ACTIVITY → Every line of the data, first to last, must be written out unchanged.
*** Opening INPUT DATA ***
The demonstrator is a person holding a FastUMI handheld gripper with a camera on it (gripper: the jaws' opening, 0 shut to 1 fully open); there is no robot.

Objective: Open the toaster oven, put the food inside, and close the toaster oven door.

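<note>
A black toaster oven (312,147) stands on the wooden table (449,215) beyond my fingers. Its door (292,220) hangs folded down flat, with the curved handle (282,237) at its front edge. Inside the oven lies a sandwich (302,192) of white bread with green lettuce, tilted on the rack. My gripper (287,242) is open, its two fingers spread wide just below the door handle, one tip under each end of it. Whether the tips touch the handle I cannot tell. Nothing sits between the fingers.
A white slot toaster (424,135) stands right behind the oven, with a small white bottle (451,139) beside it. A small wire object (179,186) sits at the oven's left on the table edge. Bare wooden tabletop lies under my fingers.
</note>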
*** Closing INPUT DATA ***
RESULT OF THE TASK →
The demonstrator is a person holding a FastUMI handheld gripper with a camera on it (gripper: the jaws' opening, 0 shut to 1 fully open); there is no robot.

Objective: Open the toaster oven, put the food inside, and close the toaster oven door.

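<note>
A black toaster oven (312,147) stands on the wooden table (449,215) beyond my fingers. Its door (292,220) hangs folded down flat, with the curved handle (282,237) at its front edge. Inside the oven lies a sandwich (302,192) of white bread with green lettuce, tilted on the rack. My gripper (287,242) is open, its two fingers spread wide just below the door handle, one tip under each end of it. Whether the tips touch the handle I cannot tell. Nothing sits between the fingers.
A white slot toaster (424,135) stands right behind the oven, with a small white bottle (451,139) beside it. A small wire object (179,186) sits at the oven's left on the table edge. Bare wooden tabletop lies under my fingers.
</note>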

This exercise requires no further response.